◆ THE PROBLEM
Set down, word for word, every line of the material below from the one containing "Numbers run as" through the one containing "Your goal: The", but none of its pictures.

SUPPLIED DATA: Begin

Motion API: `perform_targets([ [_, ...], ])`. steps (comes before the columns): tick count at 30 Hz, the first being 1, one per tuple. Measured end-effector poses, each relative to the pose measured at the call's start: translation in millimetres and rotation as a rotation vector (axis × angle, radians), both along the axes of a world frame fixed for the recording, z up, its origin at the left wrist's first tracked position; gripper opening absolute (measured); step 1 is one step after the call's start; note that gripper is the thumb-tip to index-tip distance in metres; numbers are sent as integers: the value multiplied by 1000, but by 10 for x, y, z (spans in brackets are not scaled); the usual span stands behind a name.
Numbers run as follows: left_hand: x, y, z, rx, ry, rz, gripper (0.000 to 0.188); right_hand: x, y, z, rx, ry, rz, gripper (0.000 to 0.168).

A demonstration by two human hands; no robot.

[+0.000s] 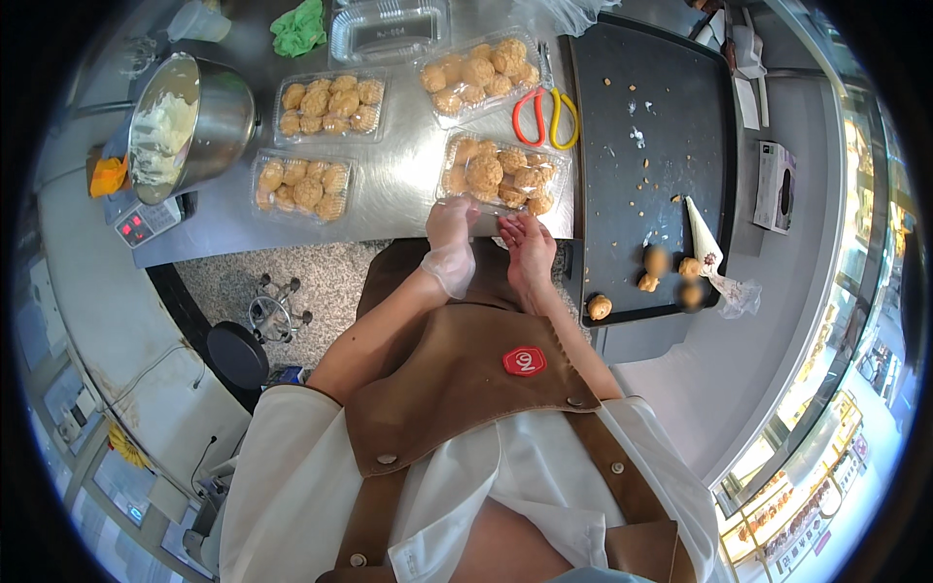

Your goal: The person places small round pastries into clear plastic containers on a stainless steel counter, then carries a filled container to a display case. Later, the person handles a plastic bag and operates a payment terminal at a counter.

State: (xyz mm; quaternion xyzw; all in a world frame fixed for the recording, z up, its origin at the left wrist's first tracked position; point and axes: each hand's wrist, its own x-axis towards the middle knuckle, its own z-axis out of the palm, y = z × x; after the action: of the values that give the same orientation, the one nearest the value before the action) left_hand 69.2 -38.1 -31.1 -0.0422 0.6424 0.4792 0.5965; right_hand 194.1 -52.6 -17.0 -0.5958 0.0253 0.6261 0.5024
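Directly before me on the steel table sits a clear plastic clamshell box (503,175) filled with round, craggy-topped cream puffs. My left hand (452,226), in a clear disposable glove, is at the front left corner of this box, its fingers bent against the edge. Bare and with curled fingers, my right hand (528,244) is by the front edge, right of the left hand; its exact contact with the plastic is unclear. Behind the box lie scissors (545,120) with one red and one yellow handle. Another filled box (477,73) sits farther back.
Two more filled boxes (329,106) (302,186) stand left, near a steel mixing bowl (226,120) of white cream and a digital scale (149,218). An unfilled plastic box (390,33) and green cloth (299,29) lie behind. A black baking tray (656,160) at right holds several puffs and a piping bag (703,240).
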Motion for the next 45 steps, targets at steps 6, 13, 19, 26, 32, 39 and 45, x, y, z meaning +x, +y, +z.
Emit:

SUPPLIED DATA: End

◆ RESULT
Numbers run as follows: left_hand: x, y, z, rx, ry, rz, gripper (0.000 to 0.188); right_hand: x, y, z, rx, ry, rz, gripper (0.000 to 0.168).

A demonstration by two human hands; no robot.

[+0.000s] 

Your goal: The person places small round pastries into clear plastic containers on a stainless steel counter, then carries a filled container to a display case. Later, the person handles a plastic bag and operates a payment terminal at a counter.

This concludes the answer.